Exercise inputs:
════════════════════
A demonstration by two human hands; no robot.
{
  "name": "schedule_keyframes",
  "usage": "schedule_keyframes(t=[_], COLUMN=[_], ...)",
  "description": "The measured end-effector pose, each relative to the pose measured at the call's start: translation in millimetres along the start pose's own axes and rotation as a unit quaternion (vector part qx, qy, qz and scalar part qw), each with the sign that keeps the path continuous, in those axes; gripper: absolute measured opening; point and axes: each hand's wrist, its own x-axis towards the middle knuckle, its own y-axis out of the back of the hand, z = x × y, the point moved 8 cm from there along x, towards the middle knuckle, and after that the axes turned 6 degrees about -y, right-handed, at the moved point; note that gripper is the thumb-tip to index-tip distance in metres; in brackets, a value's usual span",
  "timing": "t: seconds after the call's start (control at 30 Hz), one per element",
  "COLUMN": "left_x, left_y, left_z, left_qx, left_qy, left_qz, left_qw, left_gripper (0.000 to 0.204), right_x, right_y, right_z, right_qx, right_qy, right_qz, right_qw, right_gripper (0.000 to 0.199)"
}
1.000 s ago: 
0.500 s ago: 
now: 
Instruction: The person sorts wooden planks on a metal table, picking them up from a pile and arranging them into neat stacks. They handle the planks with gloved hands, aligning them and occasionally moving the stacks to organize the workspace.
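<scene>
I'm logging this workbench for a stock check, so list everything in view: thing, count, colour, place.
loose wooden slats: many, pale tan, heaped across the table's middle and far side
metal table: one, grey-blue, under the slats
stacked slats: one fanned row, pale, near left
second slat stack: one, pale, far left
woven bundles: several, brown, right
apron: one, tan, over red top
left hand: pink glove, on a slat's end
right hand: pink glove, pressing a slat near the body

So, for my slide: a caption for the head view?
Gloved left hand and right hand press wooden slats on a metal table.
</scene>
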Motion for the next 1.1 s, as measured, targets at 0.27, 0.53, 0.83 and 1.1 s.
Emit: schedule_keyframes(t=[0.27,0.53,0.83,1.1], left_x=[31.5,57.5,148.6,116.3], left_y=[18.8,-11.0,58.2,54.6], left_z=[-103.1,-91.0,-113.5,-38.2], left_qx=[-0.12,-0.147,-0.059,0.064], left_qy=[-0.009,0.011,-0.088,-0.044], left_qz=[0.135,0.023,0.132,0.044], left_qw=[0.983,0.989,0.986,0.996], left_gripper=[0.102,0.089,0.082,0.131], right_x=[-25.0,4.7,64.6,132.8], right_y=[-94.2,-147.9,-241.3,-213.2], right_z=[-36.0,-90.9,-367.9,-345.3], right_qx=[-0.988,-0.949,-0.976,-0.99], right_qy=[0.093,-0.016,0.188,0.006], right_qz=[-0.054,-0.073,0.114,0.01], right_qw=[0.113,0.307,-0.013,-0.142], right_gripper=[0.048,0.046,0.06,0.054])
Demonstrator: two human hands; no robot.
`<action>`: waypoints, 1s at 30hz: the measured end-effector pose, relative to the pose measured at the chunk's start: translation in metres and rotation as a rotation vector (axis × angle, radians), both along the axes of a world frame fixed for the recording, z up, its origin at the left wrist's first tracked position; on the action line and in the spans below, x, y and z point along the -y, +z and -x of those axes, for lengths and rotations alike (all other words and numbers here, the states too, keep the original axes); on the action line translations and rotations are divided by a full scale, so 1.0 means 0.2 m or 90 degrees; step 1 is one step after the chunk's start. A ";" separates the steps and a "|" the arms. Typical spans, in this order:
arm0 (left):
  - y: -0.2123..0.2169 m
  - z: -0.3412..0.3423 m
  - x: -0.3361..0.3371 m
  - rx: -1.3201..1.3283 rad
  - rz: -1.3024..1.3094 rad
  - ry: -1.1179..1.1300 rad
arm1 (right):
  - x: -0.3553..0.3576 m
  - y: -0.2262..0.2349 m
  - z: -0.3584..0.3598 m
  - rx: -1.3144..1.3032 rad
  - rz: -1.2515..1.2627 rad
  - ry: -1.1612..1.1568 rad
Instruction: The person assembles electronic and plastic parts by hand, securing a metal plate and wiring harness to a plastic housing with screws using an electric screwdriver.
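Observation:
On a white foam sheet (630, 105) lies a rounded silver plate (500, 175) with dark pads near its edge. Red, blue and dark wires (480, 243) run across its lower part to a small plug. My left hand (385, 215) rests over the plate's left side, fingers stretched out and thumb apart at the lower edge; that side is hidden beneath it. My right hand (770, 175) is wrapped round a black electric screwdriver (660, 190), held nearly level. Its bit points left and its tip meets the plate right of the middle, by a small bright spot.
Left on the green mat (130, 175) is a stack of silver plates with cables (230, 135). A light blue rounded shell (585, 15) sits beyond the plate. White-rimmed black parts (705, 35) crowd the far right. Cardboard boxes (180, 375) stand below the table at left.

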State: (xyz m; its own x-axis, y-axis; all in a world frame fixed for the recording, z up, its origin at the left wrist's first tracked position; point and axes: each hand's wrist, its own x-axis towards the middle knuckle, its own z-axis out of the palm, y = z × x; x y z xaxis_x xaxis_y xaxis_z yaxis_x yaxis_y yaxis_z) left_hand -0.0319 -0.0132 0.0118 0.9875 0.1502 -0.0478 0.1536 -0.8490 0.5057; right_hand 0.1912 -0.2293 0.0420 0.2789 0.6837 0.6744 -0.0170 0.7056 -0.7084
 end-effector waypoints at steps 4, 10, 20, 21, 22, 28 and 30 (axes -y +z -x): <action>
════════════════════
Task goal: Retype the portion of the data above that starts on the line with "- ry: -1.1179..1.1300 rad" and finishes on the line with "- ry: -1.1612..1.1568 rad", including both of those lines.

Result for this task:
  - ry: -1.1179..1.1300 rad
arm1 (right):
  - x: -0.3553..0.3576 m
  - y: -0.2262..0.2349 m
  - z: -0.3584..0.3598 m
  - rx: -1.3144..1.3032 rad
  - rz: -1.2515..1.2627 rad
  - ry: -1.1612..1.1568 rad

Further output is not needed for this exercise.